# What is the best size all around saw



## woodbutcher44 (Sep 3, 2006)

I've used home owner specials and flea market (basket case saws) that for the most part were junk when my cheep ass had to spring for another saw. 
But that aside now I'm going to buy a bran new saw.
I want to know what I should get and a average price? 
I'll be using it for most everything.limbing, topping small to mid size removal so on and so on...........

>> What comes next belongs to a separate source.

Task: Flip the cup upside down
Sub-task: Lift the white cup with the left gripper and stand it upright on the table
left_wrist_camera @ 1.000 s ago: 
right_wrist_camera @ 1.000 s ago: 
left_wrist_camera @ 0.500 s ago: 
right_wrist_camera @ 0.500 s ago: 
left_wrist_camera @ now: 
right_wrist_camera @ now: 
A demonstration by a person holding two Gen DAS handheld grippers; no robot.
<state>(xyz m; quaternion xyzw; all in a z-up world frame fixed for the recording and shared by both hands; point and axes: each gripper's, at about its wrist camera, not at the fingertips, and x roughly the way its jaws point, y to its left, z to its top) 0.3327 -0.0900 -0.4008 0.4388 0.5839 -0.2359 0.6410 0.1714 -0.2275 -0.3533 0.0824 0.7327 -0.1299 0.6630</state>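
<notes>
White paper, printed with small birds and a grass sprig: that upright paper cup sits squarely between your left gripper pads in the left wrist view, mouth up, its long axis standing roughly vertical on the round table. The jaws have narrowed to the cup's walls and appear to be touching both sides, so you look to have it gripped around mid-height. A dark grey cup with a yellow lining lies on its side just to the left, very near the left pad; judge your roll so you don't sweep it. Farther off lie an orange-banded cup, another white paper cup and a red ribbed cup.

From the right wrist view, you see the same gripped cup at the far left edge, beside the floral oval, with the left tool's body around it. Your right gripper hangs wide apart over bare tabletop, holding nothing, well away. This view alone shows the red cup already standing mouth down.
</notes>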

I'll be getting more new saws at a later date.but I'm done buying used up junk. 
But for now I need a good all around saw.
thanks for pros and cons.
chucked 4 saws today just to keep from loosing my mind patching junk.


----------



## rahtreelimbs (Sep 3, 2006)

Personally I can't be limited to one saw. At the bare minimum something along the lines of a Dolmar 5100 & Dolmar 7900 size saws would be my choices!


----------



## sloth9669 (Sep 3, 2006)

*sthil*

go for the 361 stihl will handle allyour needs big and small


----------



## Rspike (Sep 3, 2006)

Husqvarna 346XP 45cc with the power of 55cc . only 10.6 lbs Great for limbing and larger wood . Great all day chiansaw . Now when you ready for the larger saw you can move up to a 58cc- 72cc size saw for the big wood . ( 372XP )


----------



## Rspike (Sep 3, 2006)

sloth9669 said:


> go for the 361 stihl will handle allyour needs big and small


Isnt the MS361 a little big / heavy for limbing ? I think of this class of chainsaw as a "large small saw" or a "small large saw" its too big for limbing and too small for large wood. I dont believe in just 1 chainsaw for cutting , i think everone needs at least 2 chiansaws. 1 small , 1 large .


----------



## woodbutcher44 (Sep 3, 2006)

that the stuff im looking for


----------



## sloth9669 (Sep 3, 2006)

*2 saws*

i agree he asked for one so i gave him my best over all pic...it can handle a 24 inch blade for big rounds on his mill and down it to a 16 to zip the limbs off...if you want 2 saws iam a sthil guy so id say a 260 small and a 440-460 big but thats over and underkill from what i seen him milling 361 is just right ..also did you get my message about them pics ?


----------



## woodbutcher44 (Sep 3, 2006)

I'm getting other saws 
but after todoy they will be worn out by me not others befofe i get them 
lost 3 plus hours just tring to get 1 of four diffrent saws to run long enough to do a simple clean up 
total time 5.25 hours for $120 
trashed all 4 saws going to get a shinny new one tues mornning 
just lookin to get a real versitale saw because it will be tre only one I have for a few days (i hope just a few days not weeks lol)


----------



## fishhuntcutwood (Sep 3, 2006)

Asking for one saw is a tall order. And you already know that more saws are in order, so I'll spare you all that advice. If you're going with one saw, look at the 361 or the 440, depending on what your emphasis is on-more limbing, more falling, more climbing, etc. More limbing, 361. More falling and larger cuts, 440.


----------



## woodbutcher44 (Sep 3, 2006)

Rspike said:


> Isnt the MS361 a little big / heavy for limbing ? I think of this class of chainsaw as a "large small saw" or a "small large saw" its too big for limbing and too small for large wood. I dont believe in just 1 chainsaw for cutting , i think everone needs at least 2 chiansaws. 1 small , 1 large .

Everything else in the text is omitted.